* DATA *
____________________

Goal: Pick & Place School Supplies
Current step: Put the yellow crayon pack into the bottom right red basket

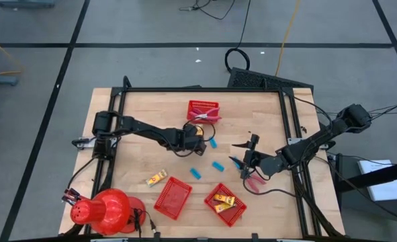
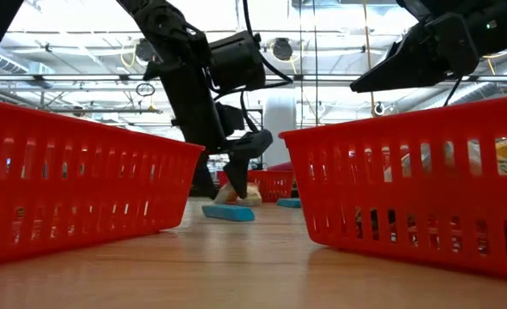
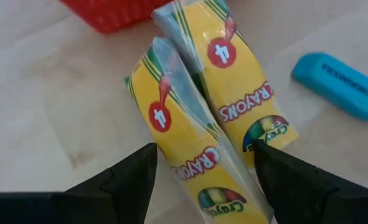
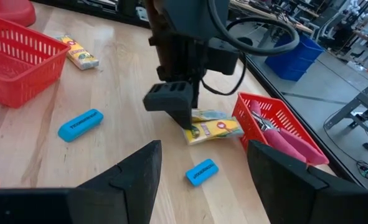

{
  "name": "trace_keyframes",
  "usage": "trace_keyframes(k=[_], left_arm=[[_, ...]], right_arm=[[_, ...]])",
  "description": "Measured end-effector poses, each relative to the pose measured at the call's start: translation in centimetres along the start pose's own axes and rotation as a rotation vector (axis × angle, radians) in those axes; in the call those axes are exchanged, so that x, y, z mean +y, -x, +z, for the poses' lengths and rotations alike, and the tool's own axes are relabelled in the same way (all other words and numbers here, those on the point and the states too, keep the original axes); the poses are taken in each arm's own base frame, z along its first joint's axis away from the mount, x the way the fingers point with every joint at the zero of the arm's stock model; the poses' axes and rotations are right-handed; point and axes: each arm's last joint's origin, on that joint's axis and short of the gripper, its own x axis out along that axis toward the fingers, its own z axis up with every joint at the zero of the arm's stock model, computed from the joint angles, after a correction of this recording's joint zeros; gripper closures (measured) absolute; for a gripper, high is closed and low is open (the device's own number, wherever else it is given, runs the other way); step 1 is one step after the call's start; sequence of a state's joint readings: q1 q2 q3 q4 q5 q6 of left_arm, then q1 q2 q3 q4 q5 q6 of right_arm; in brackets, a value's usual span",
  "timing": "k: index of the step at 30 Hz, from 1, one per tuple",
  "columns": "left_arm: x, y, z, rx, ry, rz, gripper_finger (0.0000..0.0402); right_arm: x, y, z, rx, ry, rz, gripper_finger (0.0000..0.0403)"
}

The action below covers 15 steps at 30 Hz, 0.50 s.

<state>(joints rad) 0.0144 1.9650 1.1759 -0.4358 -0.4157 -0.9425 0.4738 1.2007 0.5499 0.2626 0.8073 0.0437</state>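
Two yellow crayon packs [image 3: 190, 155] [image 4: 213, 129] lie flat, side by side, on the table by the far red basket [image 1: 203, 109]. My left gripper [image 3: 202, 180] [image 1: 195, 136] is open and reaches down over them, one finger on each side of the nearer pack. My right gripper [image 4: 199, 180] [image 1: 250, 160] is open and holds nothing, raised right of centre. Light-blue erasers lie at mid-table [image 1: 213, 142] [image 1: 217, 165] [image 1: 195, 173]. Another crayon pack [image 1: 156, 178] lies near the left front basket. Pink-handled scissors [image 4: 283, 140] lie in the far basket. My left gripper comes from above, pointing down, its open fingers [image 3: 134, 180] standing across the nearer crayon pack [image 3: 171, 134]. Whether the fingers touch it I cannot tell. The pack lies flat on the table.
Two red mesh baskets stand near the front edge [image 1: 172, 197] [image 1: 225, 204]; the right one holds crayon packs. A big red dome [image 1: 104, 212] sits at the near left corner. A pink item [image 1: 255, 181] lies below my right gripper. Black frame rails run along the table's sides.
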Motion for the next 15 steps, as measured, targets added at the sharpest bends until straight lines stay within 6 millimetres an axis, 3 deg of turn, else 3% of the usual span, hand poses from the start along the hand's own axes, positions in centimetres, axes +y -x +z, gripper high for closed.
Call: trace_keyframes(k=[8,11,15], left_arm=[[0.29,-0.3,0.26,0.007,-0.011,0.008,0.0139],[0.33,-0.32,0.22,0.01,-0.016,0.012,0.0176],[0.28,-0.25,-0.12,0.019,-0.041,0.02,0.0259]], right_arm=[[0.0,0.0,-0.02,0.002,-0.009,0.0,0.0177],[0.0,0.0,-0.07,0.005,-0.015,0.0,0.0177],[0.0,0.0,-0.07,0.006,-0.017,0.0,0.0177]])
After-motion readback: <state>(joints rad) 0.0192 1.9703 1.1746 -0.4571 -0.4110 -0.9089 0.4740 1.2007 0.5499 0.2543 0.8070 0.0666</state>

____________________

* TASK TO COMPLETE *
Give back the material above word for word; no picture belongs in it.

* EXERCISE SOLUTION *
Goal: Pick & Place School Supplies
Current step: Put the yellow crayon pack into the bottom right red basket


{
  "name": "trace_keyframes",
  "usage": "trace_keyframes(k=[_], left_arm=[[_, ...]], right_arm=[[_, ...]])",
  "description": "Measured end-effector poses, each relative to the pose measured at the call's start: translation in centimetres along the start pose's own axes and rotation as a rotation vector (axis × angle, radians) in those axes; in the call those axes are exchanged, so that x, y, z mean +y, -x, +z, for the poses' lengths and rotations alike, and the tool's own axes are relabelled in the same way (all other words and numbers here, those on the point and the states too, keep the original axes); the poses are taken in each arm's own base frame, z along its first joint's axis away from the mount, x the way the fingers point with every joint at the zero of the arm's stock model; the poses' axes and rotations are right-handed; point and axes: each arm's last joint's origin, on that joint's axis and short of the gripper, its own x axis out along that axis toward the fingers, its own z axis up with every joint at the zero of the arm's stock model, computed from the joint angles, after a correction of this recording's joint zeros; gripper closures (measured) absolute; for a gripper, high is closed and low is open (the device's own number, wherever else it is given, runs the other way); step 1 is one step after the call's start; sequence of a state's joint readings: q1 q2 q3 q4 q5 q6 of left_arm, then q1 q2 q3 q4 q5 q6 of right_arm; in brackets, a value's usual span",
  "timing": "k: index of the step at 30 Hz, from 1, one per tuple",
  "columns": "left_arm: x, y, z, rx, ry, rz, gripper_finger (0.0000..0.0402); right_arm: x, y, z, rx, ry, rz, gripper_finger (0.0000..0.0403)"
}

The action below covers 15 steps at 30 Hz, 0.50 s.

<state>(joints rad) 0.0144 1.9650 1.1759 -0.4358 -0.4157 -0.9425 0.4738 1.2007 0.5499 0.2626 0.8073 0.0437</state>
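Two yellow crayon packs [image 3: 190, 155] [image 4: 213, 129] lie flat, side by side, on the table by the far red basket [image 1: 203, 109]. My left gripper [image 3: 202, 180] [image 1: 195, 136] is open and reaches down over them, one finger on each side of the nearer pack. My right gripper [image 4: 199, 180] [image 1: 250, 160] is open and holds nothing, raised right of centre. Light-blue erasers lie at mid-table [image 1: 213, 142] [image 1: 217, 165] [image 1: 195, 173]. Another crayon pack [image 1: 156, 178] lies near the left front basket. Pink-handled scissors [image 4: 283, 140] lie in the far basket. My left gripper comes from above, pointing down, its open fingers [image 3: 134, 180] standing across the nearer crayon pack [image 3: 171, 134]. Whether the fingers touch it I cannot tell. The pack lies flat on the table.
Two red mesh baskets stand near the front edge [image 1: 172, 197] [image 1: 225, 204]; the right one holds crayon packs. A big red dome [image 1: 104, 212] sits at the near left corner. A pink item [image 1: 255, 181] lies below my right gripper. Black frame rails run along the table's sides.
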Motion for the next 15 steps, as measured, targets added at the sharpest bends until straight lines stay within 6 millimetres an axis, 3 deg of turn, else 3% of the usual span, hand poses from the start along the hand's own axes, positions in centimetres, axes +y -x +z, gripper high for closed.
Call: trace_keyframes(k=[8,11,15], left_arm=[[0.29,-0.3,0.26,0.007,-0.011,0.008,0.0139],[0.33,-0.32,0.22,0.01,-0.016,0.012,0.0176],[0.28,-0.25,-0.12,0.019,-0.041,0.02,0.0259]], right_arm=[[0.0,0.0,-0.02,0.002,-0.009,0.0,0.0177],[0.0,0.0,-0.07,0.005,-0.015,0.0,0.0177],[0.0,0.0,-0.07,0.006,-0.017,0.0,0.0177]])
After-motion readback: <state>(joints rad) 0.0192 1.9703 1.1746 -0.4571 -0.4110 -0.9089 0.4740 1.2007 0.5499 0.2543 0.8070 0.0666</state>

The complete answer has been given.